Well Steve Whan has saved the trout. Now we only need to save the Duffster and England. Can someone send him off on a round the world tour of trout fishing spots? Perhaps he could even go salmon hunting. Perhaps a bear might mistake him for a salmon. I know, I know, it's feeble fun, but then the Duffster's column this week is exceptionally feeble. 

How does the Herald put up with him? How do its readers? Is the gossip that the Alan Ramsey spot at the head of the page will be replaced by Miranda Devine true? Will we have to re-title this blog to include the doodlings of Miranda Devine? Has sacking the Kirk done enough to save the empire, or will rampant stupidity continue?

With Brian McCarthy to replace him, and a new lapdog editor to be appointed, it's a safe bet that an ongoing boycott of the Herald is the best way to save the few remaining brain cells left in the noggin. The Herald is now so relentlessly down market that even the Murdoch press laughs at it.

Talk about wabbit season.

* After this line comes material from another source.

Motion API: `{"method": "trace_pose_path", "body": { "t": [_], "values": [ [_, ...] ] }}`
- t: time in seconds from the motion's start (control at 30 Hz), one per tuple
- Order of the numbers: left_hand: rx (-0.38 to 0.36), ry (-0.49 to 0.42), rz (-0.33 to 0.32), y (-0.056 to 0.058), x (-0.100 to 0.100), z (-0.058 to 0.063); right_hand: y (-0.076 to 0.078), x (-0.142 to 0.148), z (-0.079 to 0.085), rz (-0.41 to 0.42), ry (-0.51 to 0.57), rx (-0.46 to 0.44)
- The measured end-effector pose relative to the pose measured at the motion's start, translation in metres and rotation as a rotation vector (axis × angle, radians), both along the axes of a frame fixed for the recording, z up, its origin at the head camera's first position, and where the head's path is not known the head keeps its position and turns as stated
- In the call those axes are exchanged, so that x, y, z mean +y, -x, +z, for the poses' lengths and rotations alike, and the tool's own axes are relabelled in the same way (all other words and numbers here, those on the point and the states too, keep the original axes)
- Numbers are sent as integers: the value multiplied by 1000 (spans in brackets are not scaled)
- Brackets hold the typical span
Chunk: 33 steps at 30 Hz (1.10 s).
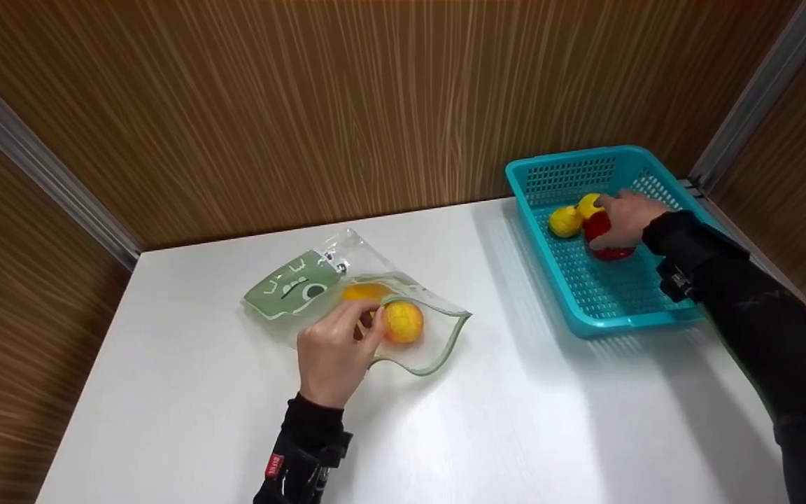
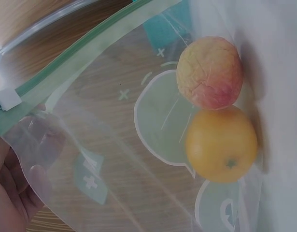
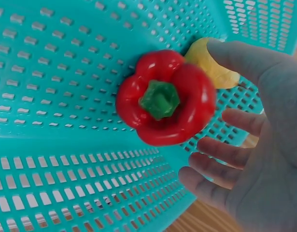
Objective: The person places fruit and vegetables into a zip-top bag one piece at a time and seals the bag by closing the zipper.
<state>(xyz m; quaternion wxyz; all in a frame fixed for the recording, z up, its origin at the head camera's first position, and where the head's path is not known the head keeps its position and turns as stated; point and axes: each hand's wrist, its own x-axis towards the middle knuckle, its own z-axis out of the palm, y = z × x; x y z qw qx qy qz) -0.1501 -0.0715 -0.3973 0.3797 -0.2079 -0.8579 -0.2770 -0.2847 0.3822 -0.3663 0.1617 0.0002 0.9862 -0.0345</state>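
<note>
My left hand (image 1: 336, 346) pinches the green-edged mouth of a clear zip bag (image 1: 438, 353), holding it raised. Inside it, in the left wrist view, a wrinkled yellow-red peach (image 2: 210, 72) sits against an orange (image 2: 221, 145). The bag bears a green cartoon print and a white slider (image 2: 8, 99). Over in the turquoise basket (image 1: 595, 325), my right hand (image 1: 627, 218) reaches over a red bell pepper (image 3: 196, 104) with a green stem. Its fingers are spread beside the pepper, and the thumb overlaps a yellow fruit (image 3: 206, 60) in the right wrist view.
Two yellow fruits (image 1: 565, 221) lie side by side in the basket, left of the pepper. The basket stands at the back right of the white table (image 1: 186, 392), close to the wood-grain back panel (image 1: 305, 105). Similar panels rise at both sides.
</note>
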Motion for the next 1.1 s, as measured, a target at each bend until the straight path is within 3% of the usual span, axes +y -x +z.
{"method": "trace_pose_path", "body": {
  "t": [0.43, 0.87, 1.1],
  "values": [
    [13, 15, 12, 1, 0, -1, 13, 8, -16, 2, 5, -56],
    [14, 24, 17, 2, 0, -3, 10, 7, -26, -5, 29, -139],
    [2, 20, 7, 2, 0, -4, 15, 11, -29, 13, -10, -134]
  ]
}}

Meantime, on to the score:

For a dull parish pump column that even residents of Monaro would fall asleep reading: 11
For celebration of parish pump subsidy and the role of government in handing out lolly to local lobbyists: 11
For enthusiastic celebration of angling, fly fishing and the survival of foreign trout in Aussie waters: 11
For enthusiastic support for the government spending money on frippery and squattocratic amusements at a time of financial peril: 11
For never asking why trout have difficulty breeding naturally in Australia, though noting the fact at the start of his column: 2
For using multipliers, when to a Duffster multipliers should be a form of Satanism: 2
For sending the fish and chips wrapped in his dull musings to a perfect sleep: 10

Damn, as usual, the Duffster was heading to a perfect score, and then his Whitman-esque tendency to embrace contradiction gets in the way. Never mind that he redefines parish pump as a kind of excruciating dull parochialism not even Steele Rudd could make funny, the Duffster's heart beats soundly and steadily in step with the landed gentry and the National party (or whatever it's called wherever it continues to tread the land).

And surely the Duffster will keep rising to the surface, hunting flies, and ferreting out obscure sources of rage, while managing to ignore anything that gets in the way of stories he has to tell. Surely the noble carp, best eaten smoked, and a good fighter, freely available in any local dam or river, will be the next piscatorial marvel to enhance his column.